The Wealthy You! – DEFENSE

The concept behind defense, in regards to financial literacy, is instead of preventing the other team from getting more points on your basket or goal, but to KEEP what you earn. Your opponent is previous versions of yourself. Can you earn more while keeping what you earn? Let’s start with income.

We all do different things for income, but we all have income. It is in different amounts based on what you do with your time. Financial literacy is the same for everyone regardless if you are an individual, household, small business or a giant corporation, and where you live. Your income should match or exceed the cost-of-living expenses for where you live. Generally speaking, the more specialized your labor is, and your ability to do things few other people can do, your income will be higher. Likewise, if you are being paid to do something that is easy to train the vast majority of people to do, your income will be on the lower side.

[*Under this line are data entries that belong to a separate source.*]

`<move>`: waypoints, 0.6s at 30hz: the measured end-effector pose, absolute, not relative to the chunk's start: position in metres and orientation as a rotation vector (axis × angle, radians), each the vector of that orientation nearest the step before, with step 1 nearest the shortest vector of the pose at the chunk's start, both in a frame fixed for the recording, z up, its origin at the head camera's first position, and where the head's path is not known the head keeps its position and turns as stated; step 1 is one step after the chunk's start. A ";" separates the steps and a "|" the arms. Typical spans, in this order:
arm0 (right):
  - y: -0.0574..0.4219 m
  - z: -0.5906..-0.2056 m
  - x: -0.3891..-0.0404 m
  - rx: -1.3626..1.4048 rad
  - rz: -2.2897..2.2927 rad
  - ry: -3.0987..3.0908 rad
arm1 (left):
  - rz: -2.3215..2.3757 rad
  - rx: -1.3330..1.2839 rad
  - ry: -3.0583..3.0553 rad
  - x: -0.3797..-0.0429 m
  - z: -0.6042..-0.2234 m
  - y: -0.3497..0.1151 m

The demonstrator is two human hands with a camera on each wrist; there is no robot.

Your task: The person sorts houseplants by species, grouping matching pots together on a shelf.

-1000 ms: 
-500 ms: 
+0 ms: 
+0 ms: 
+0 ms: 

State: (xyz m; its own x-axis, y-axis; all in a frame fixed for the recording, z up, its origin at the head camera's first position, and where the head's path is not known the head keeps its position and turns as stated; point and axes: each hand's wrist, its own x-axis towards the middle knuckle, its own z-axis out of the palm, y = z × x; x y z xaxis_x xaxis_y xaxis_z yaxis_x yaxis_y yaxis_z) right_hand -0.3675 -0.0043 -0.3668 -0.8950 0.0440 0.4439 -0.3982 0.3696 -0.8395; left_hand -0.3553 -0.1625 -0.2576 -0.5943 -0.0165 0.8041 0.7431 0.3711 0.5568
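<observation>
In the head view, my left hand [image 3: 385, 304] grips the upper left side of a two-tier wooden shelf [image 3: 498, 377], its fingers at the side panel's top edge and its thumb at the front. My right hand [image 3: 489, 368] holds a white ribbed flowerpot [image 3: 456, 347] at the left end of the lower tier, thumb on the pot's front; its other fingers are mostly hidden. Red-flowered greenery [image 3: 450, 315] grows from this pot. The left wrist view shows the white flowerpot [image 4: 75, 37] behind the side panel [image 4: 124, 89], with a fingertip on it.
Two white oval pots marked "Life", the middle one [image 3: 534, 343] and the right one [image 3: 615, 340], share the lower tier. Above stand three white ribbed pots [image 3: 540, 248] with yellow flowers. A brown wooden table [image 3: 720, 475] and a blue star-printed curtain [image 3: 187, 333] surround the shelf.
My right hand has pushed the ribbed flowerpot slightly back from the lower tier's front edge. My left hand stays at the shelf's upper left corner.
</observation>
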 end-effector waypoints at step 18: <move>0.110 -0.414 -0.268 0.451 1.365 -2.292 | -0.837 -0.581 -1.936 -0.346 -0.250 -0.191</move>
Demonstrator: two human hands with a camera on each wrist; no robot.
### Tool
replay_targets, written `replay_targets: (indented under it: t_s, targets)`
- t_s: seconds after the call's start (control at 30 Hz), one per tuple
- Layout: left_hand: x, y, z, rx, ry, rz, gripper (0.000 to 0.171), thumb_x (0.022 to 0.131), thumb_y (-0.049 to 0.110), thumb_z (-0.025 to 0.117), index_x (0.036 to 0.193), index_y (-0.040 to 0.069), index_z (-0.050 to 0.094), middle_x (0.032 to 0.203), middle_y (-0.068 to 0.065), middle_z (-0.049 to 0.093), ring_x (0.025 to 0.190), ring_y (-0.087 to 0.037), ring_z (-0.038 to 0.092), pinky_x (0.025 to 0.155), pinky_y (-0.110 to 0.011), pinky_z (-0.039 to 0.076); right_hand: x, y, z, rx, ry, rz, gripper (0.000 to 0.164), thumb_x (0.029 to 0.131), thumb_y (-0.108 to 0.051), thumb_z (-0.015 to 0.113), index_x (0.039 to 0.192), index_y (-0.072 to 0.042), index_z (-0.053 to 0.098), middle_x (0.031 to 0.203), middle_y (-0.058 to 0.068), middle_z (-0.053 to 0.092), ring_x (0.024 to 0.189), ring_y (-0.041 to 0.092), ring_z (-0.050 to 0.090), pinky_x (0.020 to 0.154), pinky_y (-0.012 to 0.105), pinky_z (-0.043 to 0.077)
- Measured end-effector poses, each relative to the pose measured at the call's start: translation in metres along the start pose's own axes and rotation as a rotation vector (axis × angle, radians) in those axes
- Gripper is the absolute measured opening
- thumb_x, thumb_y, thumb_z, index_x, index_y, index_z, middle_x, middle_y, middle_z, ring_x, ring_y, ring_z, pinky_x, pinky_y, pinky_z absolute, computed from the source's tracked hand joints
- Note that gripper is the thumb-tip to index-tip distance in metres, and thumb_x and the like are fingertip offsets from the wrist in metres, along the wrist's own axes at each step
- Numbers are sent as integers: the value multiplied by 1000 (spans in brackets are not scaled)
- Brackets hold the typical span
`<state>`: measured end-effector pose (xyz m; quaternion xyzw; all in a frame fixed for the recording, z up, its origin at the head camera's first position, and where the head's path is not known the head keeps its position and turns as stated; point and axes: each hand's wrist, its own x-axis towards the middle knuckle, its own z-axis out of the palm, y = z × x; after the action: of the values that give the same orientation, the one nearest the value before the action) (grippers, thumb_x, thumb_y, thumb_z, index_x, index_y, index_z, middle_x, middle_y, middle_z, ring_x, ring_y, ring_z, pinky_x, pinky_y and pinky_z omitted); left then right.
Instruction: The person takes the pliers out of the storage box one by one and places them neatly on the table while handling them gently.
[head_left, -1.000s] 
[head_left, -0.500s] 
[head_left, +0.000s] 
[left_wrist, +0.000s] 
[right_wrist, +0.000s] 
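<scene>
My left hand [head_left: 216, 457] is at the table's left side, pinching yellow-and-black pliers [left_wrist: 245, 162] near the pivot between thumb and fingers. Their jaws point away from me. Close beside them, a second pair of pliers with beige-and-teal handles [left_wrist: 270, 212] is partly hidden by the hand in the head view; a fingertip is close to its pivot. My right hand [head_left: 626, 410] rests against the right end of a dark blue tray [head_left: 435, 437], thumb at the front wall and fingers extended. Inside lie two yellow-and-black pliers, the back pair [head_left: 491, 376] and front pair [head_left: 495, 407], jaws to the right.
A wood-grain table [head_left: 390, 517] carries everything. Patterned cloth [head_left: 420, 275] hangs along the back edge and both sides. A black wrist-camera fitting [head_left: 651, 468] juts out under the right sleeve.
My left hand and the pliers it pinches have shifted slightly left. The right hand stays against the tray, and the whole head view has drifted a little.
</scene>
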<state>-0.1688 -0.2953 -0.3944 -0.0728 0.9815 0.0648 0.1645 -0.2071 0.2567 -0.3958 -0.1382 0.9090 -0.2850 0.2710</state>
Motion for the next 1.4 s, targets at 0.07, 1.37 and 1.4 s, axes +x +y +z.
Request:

If you spend 20 years going to school to become a neurosurgeon, learning everything there is to know about the human brain and how to perform lifesaving surgery for patients will pay you magnitudes more than learning how to be a janitor or a taxicab driver. It takes mere hours to learn the ropes of being a janitor or a taxicab driver, but it literally takes years to become a neurosurgeon.

As you start to earn more money, your expenses typically follows. A bigger paycheck will lead to a bigger house and maybe house payment, a bigger car and car payment, maybe additional cars. The house will have to be filled up with things so it isn’t empty, and the cars will need to be driven (why pay for something if you aren’t going to use it?) No point in purchasing more cars just to have them collect dust in your garage and only be driven once a year. But you’re still paying for it being there every month.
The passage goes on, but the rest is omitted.